As the U.S.S.R. slipped into crisis in the 80s, Gorbachev sought to repair the Soviet reputation and keep the Soviet state alive. His glasnost reforms gave critics more freedoms to criticize the regime. Some activists were satisfied, but a great deal only wanted greater reforms. Nationalists and/or democracy advocates, among them Boris Yeltsin, would play a significant role in upending the Soviet Union in the period from 88-91.

Iraq, Crimea, Ferguson, and the Revival of Whataboutism

The collapse of the U.S.S.R. left Russia reeling for over a decade. Putin was eventually able to get Russia back on its feet and he put Russia’s foreign policy back online as a force to be reckoned with. If Drezner is to be believed, whataboutism played a significant part in this revival, and it is safe to say that it has returned as a feature of Russian rhetoric.
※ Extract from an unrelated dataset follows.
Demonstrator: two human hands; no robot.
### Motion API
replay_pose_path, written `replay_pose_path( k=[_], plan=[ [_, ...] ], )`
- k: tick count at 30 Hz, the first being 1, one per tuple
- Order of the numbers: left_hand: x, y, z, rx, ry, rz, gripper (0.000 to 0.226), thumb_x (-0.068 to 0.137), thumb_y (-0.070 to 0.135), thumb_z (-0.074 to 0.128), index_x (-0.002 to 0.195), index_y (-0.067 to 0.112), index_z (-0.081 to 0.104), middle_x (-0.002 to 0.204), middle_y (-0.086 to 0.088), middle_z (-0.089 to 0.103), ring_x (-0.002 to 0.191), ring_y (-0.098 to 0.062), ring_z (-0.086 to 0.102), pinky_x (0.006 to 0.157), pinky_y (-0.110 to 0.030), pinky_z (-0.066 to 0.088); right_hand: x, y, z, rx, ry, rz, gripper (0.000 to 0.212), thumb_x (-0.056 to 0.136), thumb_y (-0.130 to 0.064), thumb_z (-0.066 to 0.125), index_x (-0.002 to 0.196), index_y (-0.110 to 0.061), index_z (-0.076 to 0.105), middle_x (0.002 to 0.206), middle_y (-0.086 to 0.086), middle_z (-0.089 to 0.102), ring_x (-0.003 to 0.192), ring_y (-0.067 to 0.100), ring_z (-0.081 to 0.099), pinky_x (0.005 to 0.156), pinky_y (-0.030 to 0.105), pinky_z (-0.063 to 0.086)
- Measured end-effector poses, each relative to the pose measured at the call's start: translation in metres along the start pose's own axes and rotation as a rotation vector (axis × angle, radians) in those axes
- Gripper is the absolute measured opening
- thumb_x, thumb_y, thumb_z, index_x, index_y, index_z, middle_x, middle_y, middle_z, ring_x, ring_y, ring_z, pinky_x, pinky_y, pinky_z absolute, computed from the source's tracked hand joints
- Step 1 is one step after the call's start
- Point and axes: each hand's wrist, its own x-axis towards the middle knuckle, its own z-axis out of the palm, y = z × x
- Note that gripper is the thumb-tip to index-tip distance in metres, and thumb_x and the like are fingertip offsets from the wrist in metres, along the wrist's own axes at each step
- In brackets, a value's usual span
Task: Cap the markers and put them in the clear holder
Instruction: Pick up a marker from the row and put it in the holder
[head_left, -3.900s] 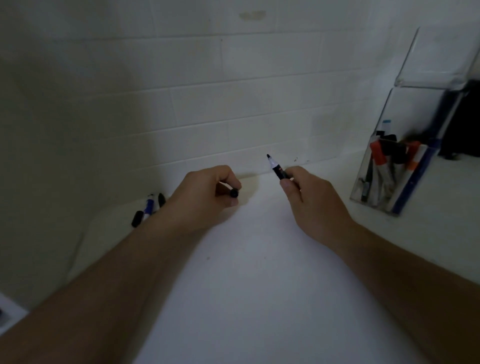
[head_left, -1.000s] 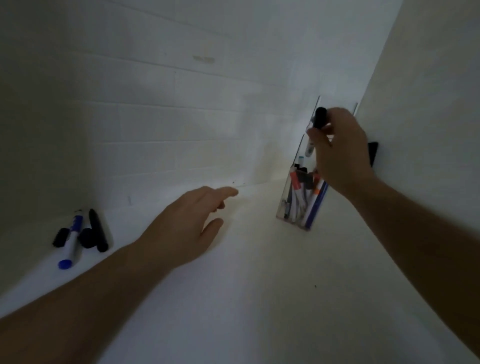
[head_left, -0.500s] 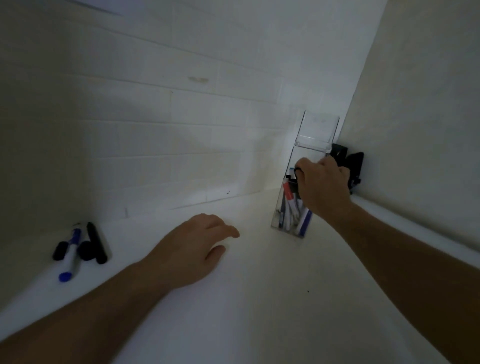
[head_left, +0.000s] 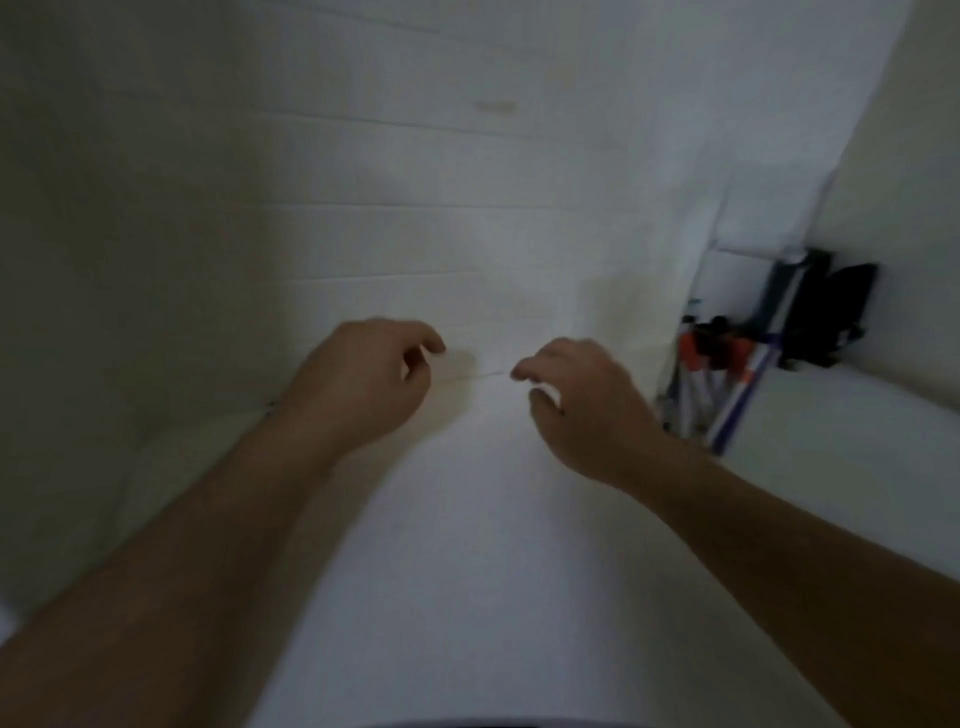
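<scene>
Fingers (head_left: 426, 340) of both hands curled, empty; marker labels unreadable.

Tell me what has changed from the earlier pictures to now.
The right hand capped the marker, carried it to the clear holder and let it go there; it has now come back to the middle of the table, empty. The left hand dropped its cap grip and hovers loosely curled. The loose markers at the left are out of view. The holder stayed by the wall.

free: desk (head_left: 467, 571) bare between hands | obstacle: clear holder (head_left: 711, 374) with markers at right edge, wall (head_left: 363, 234) behind
</scene>
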Motion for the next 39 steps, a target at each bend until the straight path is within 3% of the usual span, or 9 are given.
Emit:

Many in the West criticize Russia’s treatment of its LGBTQ citizenry (and rightly so), but Russia has been able to gain traction against the West with the recent attention to given to police killings of African Americans in America. Russia has a point, as they had in the past: how can a nation call others out for human rights abuses when their own house is not in order?

But whataboutism has also been used in a far more effective and dangerous manner by Russia. Take for instance the reactions to the seizure of Crimea in 2014. The West cried foul and condemned Russia for violating the sovereignty of Ukraine. Russia was able to fire back though, claiming that the United States had no right to talk since it had violated Iraqi sovereignty in the years prior with a unilateral invasion.

As with Cold War era whataboutism I don’t think we should be quick to dismiss this. Many in the West seem to be eager to discount Russia’s claims or undermine their rhetoric. While Russia is by no means justified, it still raises critical issues that are dangerous to ignore. In the 1950s Russia brought attention to the plight of African Americans. In the present, Russia raises question of US hegemony and what limits it might have. But I think  that Russia’s use of whataboutism in this context is more dangerous than it previously has been. Whataboutism isn’t just used as a defense mechanism but rather as a weapon of foreign policy used to justify Russian interventionism. It becomes even more dangerous for the US to answer to when one considers Russian rhetoric claiming that the US destabilized the Middle East, which led to the rise of ISIS. The West has shown cohesion thus far in confronting Russia with sanctions and recriminations, and I think that their is a remarkable and dangerous amount of sycophancy. It is great that the NATO alliance members can actually stand up to Russia, but I feel like by ignoring or dismissing the Russian side of the story we risk crafting a weaker foreign policy.

Whataboutism should not be treated as a joke or a formality that comes in dealing with Russia. Whataboutism should be a call for intensive introspection and an engine for self-improvement. Creating a more harmonious domestic and foreign policy will greatly benefit the West, while granting them more leverage against Russia.

Drezner, Daniel W. “Ferguson, whataboutism, and American soft power.” The Washington Post. 20 August 2014.

Lucas, Edward. “Whataboutism.” The Economist. 31 January 2008.

Schmitz, David F. The United States and Right-Wing Dictatorships. New York: Cambridge, 2006.